The root zone is the highest level in the Domain Name System (DNS) structure. The root zone file contains the lists of names and Internet Protocol (IP) addresses of all top level domains (both generic top level domains - gTLDs and country code top level domains - ccTLDs) in the DNS.
How is the root zone managed?
The management of the root zone is carried out by the Internet Assigned Numbers Authority (IANA), whose functions are currently performed by the Public Technical Identifiers, an affiliate of the Internet Corporation for Assigned Names and Numbers (ICANN). In performing this role, PTI assigns the operators of top level domains and maintains a database with their technical and administrative details.
The maintenance of the root zone file itself is performed by VeriSign, on the basis of an agreement with ICANN. VeriSign’s role in this regard is to edit the file (at ICANN’s proposal), publish it, and distribute it to root server operators.
The DNS root zone is served by root servers – also known as authoritative servers, which keep the public copy of the root zone file. There is a misconception that the total number of root servers is 13. The fact is that there are hundreds of root servers scattered at various locations around the world.
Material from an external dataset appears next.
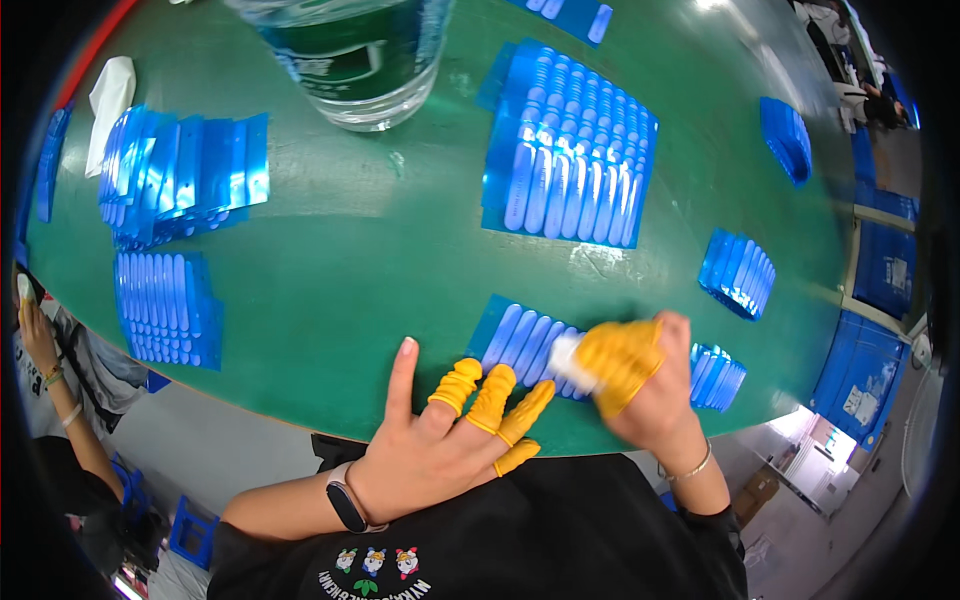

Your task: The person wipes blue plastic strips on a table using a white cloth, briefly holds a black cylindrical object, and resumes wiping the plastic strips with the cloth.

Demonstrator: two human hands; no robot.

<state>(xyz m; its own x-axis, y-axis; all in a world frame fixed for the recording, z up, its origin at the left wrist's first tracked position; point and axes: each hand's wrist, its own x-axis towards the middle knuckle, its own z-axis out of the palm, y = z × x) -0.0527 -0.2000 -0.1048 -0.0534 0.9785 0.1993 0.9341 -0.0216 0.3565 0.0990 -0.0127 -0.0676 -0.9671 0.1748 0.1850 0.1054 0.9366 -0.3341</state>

The number 13 comes from the 13 different hostnames, due to a technical limitation in the design of the DNS. Twelve entities – academic/public institutions (6), commercial companies (3), and governmental institutions (3) – manage these primary instances and ensure that all root servers within the same instance have the updated copy of the root zone file.
If one of the 13 hostnames crashes, the remaining 12 would continue to function. Even if all 13 went down simultaneously, the resolution of domain names into IP addresses (the main function of root servers) would continue on other domain name servers, distributed hierarchically throughout the Internet.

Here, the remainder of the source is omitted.